Only in Alabama would the public learn that one Heisman Trophy winner (Mark Ingram) is headed to the NFL thanks to a quote from a recruit who may or may not have had an impermissible conversation with Nick Saban.

Only in Alabama would a school make plans for another Heisman winner (Cam Newton) to turn into a statue before the NCAA closes its look into his recruitment.

Accusations are par for the course in Alabama, where both schools and fans intently watch each other. History suggests it's hit or miss if any of the latest accusations will actually carry substance enough to land a blow deep enough to impose NCAA penalties.
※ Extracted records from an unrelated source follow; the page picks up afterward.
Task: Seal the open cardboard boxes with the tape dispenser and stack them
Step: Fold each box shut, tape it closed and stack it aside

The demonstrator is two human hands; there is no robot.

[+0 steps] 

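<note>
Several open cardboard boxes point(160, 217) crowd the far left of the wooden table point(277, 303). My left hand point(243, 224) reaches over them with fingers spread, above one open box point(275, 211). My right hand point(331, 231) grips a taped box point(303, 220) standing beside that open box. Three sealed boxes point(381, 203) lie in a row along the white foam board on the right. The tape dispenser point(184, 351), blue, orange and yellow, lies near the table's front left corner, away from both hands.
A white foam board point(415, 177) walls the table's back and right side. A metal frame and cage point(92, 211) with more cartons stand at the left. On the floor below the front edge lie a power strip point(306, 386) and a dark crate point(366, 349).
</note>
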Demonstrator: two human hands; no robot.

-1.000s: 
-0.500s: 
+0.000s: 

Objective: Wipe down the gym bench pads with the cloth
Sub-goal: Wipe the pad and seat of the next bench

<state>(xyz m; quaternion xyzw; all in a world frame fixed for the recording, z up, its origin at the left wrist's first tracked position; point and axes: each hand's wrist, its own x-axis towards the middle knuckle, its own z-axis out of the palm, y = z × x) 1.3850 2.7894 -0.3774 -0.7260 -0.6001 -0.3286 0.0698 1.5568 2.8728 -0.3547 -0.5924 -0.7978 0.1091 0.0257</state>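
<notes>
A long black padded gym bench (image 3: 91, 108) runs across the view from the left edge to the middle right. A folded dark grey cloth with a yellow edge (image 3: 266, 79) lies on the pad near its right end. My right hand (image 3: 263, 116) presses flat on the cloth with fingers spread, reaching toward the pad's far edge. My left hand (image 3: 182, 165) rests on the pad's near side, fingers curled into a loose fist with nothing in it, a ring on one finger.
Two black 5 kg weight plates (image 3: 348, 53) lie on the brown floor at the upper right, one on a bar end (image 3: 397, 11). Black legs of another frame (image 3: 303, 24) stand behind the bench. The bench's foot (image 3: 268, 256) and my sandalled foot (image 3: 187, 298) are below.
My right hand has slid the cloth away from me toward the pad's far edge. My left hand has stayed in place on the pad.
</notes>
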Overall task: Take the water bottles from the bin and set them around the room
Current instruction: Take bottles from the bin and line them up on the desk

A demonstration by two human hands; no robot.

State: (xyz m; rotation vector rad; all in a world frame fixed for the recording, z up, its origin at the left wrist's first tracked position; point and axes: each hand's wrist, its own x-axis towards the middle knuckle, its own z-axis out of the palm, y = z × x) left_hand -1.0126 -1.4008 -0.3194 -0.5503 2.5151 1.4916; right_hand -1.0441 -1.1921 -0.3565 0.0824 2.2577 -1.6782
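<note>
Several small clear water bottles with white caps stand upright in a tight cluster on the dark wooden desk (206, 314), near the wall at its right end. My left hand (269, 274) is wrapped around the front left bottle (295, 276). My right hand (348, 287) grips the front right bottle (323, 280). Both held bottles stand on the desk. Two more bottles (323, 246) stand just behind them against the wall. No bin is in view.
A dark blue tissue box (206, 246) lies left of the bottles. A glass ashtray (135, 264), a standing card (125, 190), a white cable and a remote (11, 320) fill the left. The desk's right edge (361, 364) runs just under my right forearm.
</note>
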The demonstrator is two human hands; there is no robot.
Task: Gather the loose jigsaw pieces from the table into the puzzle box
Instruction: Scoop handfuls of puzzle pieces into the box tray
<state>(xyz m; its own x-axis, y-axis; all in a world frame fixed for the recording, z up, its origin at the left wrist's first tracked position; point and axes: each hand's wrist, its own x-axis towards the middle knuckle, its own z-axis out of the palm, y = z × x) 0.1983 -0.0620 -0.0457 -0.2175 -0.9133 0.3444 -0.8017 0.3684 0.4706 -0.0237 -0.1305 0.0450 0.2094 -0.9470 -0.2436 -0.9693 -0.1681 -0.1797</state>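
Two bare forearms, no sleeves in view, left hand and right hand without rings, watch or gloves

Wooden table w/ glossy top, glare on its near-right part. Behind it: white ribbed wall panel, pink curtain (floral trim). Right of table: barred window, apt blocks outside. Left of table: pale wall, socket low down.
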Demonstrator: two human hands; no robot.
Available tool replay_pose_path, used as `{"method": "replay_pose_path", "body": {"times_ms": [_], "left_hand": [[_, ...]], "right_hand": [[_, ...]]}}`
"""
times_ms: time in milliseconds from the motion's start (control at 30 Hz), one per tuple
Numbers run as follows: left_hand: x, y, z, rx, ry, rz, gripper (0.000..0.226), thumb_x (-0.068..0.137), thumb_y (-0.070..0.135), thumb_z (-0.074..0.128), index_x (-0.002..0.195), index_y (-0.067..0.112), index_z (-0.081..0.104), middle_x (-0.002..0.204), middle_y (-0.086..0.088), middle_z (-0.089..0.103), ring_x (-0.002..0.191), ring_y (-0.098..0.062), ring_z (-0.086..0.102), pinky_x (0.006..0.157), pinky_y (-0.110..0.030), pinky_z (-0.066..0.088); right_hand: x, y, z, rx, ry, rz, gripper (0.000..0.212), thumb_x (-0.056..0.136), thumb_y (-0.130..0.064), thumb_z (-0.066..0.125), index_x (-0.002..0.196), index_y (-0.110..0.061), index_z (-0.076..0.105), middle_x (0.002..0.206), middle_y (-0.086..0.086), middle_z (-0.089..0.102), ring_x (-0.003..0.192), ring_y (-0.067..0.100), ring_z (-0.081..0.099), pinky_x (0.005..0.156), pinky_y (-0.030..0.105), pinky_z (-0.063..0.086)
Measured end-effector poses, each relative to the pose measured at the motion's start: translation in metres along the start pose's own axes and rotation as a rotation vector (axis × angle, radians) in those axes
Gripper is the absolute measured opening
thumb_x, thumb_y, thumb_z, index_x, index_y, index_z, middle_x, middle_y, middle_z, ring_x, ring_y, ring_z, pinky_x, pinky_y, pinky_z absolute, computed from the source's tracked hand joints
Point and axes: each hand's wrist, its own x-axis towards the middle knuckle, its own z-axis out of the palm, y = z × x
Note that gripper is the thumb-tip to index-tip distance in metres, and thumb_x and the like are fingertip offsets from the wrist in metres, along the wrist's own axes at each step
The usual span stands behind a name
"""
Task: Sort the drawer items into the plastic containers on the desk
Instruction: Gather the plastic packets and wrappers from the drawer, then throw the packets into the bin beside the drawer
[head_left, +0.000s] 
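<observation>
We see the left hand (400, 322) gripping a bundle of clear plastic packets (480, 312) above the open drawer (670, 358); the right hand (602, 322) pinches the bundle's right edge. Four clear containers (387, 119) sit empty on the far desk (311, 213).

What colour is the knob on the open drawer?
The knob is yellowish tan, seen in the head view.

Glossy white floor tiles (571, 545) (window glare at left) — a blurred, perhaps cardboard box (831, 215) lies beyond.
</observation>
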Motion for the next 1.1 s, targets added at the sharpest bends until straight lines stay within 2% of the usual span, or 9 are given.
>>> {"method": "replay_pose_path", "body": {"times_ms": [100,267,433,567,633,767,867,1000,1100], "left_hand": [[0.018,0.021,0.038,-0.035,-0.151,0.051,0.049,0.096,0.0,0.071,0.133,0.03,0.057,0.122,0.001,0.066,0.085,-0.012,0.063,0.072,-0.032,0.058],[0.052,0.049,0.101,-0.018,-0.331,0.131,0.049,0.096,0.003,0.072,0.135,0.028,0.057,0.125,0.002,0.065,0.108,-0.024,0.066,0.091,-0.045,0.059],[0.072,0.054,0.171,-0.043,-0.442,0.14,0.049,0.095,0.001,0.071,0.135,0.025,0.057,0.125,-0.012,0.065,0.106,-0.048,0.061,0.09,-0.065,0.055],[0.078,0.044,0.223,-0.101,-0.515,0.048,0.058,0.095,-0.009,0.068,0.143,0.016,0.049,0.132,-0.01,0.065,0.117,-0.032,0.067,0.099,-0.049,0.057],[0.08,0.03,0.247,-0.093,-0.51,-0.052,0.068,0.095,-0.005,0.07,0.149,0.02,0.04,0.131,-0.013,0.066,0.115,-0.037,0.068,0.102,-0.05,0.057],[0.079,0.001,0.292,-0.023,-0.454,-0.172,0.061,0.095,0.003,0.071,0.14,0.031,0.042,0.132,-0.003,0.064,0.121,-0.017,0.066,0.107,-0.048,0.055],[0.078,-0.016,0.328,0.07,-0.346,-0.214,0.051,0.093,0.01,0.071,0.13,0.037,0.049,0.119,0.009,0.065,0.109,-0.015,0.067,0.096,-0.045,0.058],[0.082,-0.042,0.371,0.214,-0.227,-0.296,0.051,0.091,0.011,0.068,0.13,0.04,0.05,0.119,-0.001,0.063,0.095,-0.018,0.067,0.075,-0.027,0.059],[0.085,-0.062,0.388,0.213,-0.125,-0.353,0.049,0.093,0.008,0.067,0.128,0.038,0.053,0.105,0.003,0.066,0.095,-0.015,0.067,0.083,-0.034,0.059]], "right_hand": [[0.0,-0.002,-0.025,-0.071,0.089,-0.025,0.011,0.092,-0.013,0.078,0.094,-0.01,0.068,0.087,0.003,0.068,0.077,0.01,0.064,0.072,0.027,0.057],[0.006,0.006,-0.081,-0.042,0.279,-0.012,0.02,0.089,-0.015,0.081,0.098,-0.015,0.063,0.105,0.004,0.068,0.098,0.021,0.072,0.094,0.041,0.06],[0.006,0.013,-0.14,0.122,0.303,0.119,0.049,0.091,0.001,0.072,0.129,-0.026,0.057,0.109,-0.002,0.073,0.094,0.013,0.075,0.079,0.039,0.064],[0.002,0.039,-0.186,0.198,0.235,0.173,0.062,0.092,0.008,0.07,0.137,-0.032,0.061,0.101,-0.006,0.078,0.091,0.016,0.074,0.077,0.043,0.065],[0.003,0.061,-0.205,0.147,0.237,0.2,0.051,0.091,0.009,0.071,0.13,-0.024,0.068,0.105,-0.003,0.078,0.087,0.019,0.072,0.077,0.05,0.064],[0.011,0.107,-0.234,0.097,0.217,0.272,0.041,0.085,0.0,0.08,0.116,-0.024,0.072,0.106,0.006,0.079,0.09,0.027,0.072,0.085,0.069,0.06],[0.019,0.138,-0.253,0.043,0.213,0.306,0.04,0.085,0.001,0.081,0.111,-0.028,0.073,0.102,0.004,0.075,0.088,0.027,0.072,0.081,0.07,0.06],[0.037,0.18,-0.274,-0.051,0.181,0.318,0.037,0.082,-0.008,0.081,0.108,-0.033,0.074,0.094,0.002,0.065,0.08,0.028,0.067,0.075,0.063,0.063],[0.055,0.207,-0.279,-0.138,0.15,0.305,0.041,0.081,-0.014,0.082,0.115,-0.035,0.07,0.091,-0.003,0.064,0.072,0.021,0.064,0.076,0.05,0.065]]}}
But it would be foolish to ignore how frequently these programs get in trouble. NCAA President Mark Emmert couldn't be blamed if his idea to beef up enforcement includes setting up a satellite office in Alabama.

Since the NCAA began tracking major infractions cases in 1953, Auburn athletics has been hit seven times. That's tied for third among current Football Bowl Subdivision schools, behind only SMU and Arizona State. Alabama is tied for 18th with five major infractions, and leads the FBS since 1995 with four.

During the past 20 years, Alabama and Auburn have never gone more than five years without one getting hit with major violations in some sport. (Alabama leads 4-3, in case you're scoring at home.)

The schools stand at two years and counting without a major violation. They're right on track toward future trouble given the toxic environment.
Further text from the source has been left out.